Day 524 - Paradise Harbor, Antarctica Day 7
Afternoon - our third day of excursions and our seventh day on this Antarctica exploration. Our ship slowly navigates past an immense iceberg, a good square mile in size, as big as our neighborhood, as we head toward Paradise Harbor and beyond the Almirante Brown Antarctic base station, a missile of an island surrounded by penguins. We zodiac around the island and see pretty much everything as big fluffy flakes of snow begin to fall – skua birds in search of penguin eggs and baby penguins, if they get a chance; a nest of cormorants, one of which I catch in slow motion, winging its way above us; another humpback galumphing by and chinstrap and gentoo penguins clinging to the rocks. Some of these chicks may not make it before the early austral winter sets in. Occasionally we see crabeater or leopard seal – one of which gives me a toothy yawn as I pull out my iPhone. Lucky me.

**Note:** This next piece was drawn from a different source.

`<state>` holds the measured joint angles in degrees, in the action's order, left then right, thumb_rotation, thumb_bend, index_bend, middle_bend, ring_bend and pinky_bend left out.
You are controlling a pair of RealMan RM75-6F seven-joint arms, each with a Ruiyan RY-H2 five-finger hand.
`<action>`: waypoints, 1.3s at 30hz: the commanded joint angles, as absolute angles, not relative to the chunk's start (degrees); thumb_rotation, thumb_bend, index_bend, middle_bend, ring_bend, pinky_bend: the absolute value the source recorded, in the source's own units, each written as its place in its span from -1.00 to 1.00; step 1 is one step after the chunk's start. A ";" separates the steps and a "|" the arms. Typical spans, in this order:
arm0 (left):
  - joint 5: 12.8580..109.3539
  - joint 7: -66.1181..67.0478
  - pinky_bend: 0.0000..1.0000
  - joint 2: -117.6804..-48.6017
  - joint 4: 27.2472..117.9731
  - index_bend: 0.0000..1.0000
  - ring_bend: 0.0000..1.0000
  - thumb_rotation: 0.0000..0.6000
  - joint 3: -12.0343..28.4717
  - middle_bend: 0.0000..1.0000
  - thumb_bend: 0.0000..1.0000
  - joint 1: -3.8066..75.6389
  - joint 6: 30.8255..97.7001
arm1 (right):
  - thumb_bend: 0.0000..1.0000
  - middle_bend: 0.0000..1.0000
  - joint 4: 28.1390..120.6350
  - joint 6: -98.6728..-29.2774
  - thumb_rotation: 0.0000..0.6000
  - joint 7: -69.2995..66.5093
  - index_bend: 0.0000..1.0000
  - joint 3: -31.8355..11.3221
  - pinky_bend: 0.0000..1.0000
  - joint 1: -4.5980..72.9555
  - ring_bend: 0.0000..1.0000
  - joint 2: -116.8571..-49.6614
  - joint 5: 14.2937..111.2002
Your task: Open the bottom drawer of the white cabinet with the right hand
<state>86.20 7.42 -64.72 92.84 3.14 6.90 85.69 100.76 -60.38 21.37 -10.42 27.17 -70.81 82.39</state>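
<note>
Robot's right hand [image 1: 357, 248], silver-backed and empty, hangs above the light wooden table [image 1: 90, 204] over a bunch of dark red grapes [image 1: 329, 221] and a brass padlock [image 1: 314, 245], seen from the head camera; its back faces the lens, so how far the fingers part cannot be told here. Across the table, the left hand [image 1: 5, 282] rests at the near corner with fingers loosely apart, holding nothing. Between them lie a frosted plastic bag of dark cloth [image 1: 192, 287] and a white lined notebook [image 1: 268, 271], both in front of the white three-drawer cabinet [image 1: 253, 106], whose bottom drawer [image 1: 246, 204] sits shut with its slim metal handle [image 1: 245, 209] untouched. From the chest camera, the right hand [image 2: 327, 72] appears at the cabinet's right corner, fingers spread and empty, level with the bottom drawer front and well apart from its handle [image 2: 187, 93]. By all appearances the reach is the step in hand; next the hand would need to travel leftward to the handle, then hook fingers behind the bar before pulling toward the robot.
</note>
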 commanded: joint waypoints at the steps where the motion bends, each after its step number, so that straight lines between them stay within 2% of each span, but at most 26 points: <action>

Day 523 - Lemaire Channel and Iceberg Graveyard, Antarctica Day 5
6:15 AM -- We awoke as the Ocean Diamond gingerly navigated its way through the Lemaire Channel, a beautiful but narrow waterway near the Kyiv Peninsula that would lead us to Paradise Cove.
The channel is 7 miles long and not very wide. Icy waters and gray, penumbral light greeted the day. Low clouds hung over jagged peaks and they ran like razors right to the sea. Fresh snow hung in the mountain crevices and you could see where immense chunks of ice had thundered down the slopes – these were the icebergs that were floating majestically before us and clogging the channel.
Day 522 - Petermann and Danco Islands, Antarctica Day 4
Day four of our expedition to Antarctica. Day one of Zodiac excursions now that we have finally arrived at the continent. It was calm when we awoke. We had survived the Drake Passage, skirted the Shetland Islands overnight and all of the ship's rocking had stopped. I gaze slack-jawed out our porthole window and see nothing but soaring mountains and glaciers cloaked in absolute white. I have never seen anything like this before, and it is breathtaking.